Dataset section below:
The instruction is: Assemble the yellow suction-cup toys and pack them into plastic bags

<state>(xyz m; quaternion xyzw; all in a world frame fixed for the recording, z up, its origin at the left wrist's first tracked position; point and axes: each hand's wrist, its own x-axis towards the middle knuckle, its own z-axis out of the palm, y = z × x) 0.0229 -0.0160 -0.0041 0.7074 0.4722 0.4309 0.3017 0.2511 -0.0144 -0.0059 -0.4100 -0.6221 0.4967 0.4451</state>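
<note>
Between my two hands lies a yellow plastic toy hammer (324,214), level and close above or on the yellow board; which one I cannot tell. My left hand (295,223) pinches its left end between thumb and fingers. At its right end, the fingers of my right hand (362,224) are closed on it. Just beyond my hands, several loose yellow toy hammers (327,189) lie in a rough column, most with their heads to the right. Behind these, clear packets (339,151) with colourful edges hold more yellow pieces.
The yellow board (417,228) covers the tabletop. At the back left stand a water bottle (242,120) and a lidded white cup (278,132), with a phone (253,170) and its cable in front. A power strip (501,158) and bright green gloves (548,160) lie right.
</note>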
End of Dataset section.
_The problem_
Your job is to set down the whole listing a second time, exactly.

_Solution below_
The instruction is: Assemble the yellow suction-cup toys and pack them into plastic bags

<state>(xyz m; quaternion xyzw; all in a world frame fixed for the recording, z up, its origin at the left wrist's first tracked position; point and axes: each hand's wrist, its own x-axis towards the middle knuckle, its own z-axis out of the palm, y = z × x) 0.0229 -0.0160 -0.0041 0.7074 0.4722 0.4309 0.3017 0.2511 -0.0144 -0.0059 -0.4100 -0.6221 0.4967 0.4451</state>
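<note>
Between my two hands lies a yellow plastic toy hammer (324,214), level and close above or on the yellow board; which one I cannot tell. My left hand (295,223) pinches its left end between thumb and fingers. At its right end, the fingers of my right hand (362,224) are closed on it. Just beyond my hands, several loose yellow toy hammers (327,189) lie in a rough column, most with their heads to the right. Behind these, clear packets (339,151) with colourful edges hold more yellow pieces.
The yellow board (417,228) covers the tabletop. At the back left stand a water bottle (242,120) and a lidded white cup (278,132), with a phone (253,170) and its cable in front. A power strip (501,158) and bright green gloves (548,160) lie right.
</note>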

The exercise requires no further work.